Online input design for discrimination of linear models using concave minimization
Jacques Noom, Oleg Soloviev, Carlas Smith, Michel Verhaegen
TL;DR
The paper tackles online input design for discriminating among linear models under Gaussian disturbances by recasting CLAFD as a stochastic control problem. It introduces a concave upper bound on the predicted misdiagnosis probability via the Bhattacharyya coefficient, and proves concavity in a subdomain relevant to hard discrimination. The method leverages Disciplined Convex-Concave Programming (DCCP) to handle convex constraints (polytopic and energy-based) and proposes a quadratic Taylor approximation to speed computation. Simulation studies show closed-loop approaches outperform open-loop strategies and a prior Bhattacharyya-distance-based method, with applicability to feedback-controlled systems. The work enables real-time, accurate model discrimination with reduced computational burden and flexible constraint handling.
Abstract
Stochastic Closed-Loop Active Fault Diagnosis (CLAFD) aims to select the input sequentially in order to improve the discrimination of different models by minimizing the predicted error probability. As computation of these error probabilities encompasses the evaluation of multidimensional probability integrals, relaxation methods are of interest.

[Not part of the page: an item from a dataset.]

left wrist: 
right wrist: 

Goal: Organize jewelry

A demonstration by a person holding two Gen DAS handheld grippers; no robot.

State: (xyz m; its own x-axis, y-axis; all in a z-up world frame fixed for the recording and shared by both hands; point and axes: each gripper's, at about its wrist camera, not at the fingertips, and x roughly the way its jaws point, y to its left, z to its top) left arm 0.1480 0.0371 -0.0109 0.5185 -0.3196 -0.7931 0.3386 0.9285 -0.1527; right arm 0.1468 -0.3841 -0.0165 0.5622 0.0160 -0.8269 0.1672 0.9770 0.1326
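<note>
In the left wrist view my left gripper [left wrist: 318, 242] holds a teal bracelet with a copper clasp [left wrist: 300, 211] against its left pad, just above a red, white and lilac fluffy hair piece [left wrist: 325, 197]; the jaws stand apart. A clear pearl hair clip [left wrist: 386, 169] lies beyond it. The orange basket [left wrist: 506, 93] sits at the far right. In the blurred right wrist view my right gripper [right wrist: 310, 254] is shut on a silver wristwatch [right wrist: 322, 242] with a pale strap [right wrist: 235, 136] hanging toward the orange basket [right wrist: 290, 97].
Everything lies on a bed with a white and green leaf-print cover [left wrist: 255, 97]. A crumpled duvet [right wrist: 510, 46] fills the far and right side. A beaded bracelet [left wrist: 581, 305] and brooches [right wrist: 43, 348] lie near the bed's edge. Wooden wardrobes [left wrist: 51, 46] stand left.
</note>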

This manuscript presents a new method that allows to make an improved trade-off between three factors -- namely maximized accuracy of diagnosis, minimized number of consecutive measurements to achieve that accuracy, and minimized computational effort per time step -- with respect to the state-of-the-art. It relies on minimizing an upper bound on the error probability, which is in the case of linear models with Gaussian noise proven to be concave in the most challenging discrimination conditions. A simulation study is conducted both for open-loop and feedback controlled candidate models. The results demonstrate the favorable trade-off using the new contributions in this manuscript.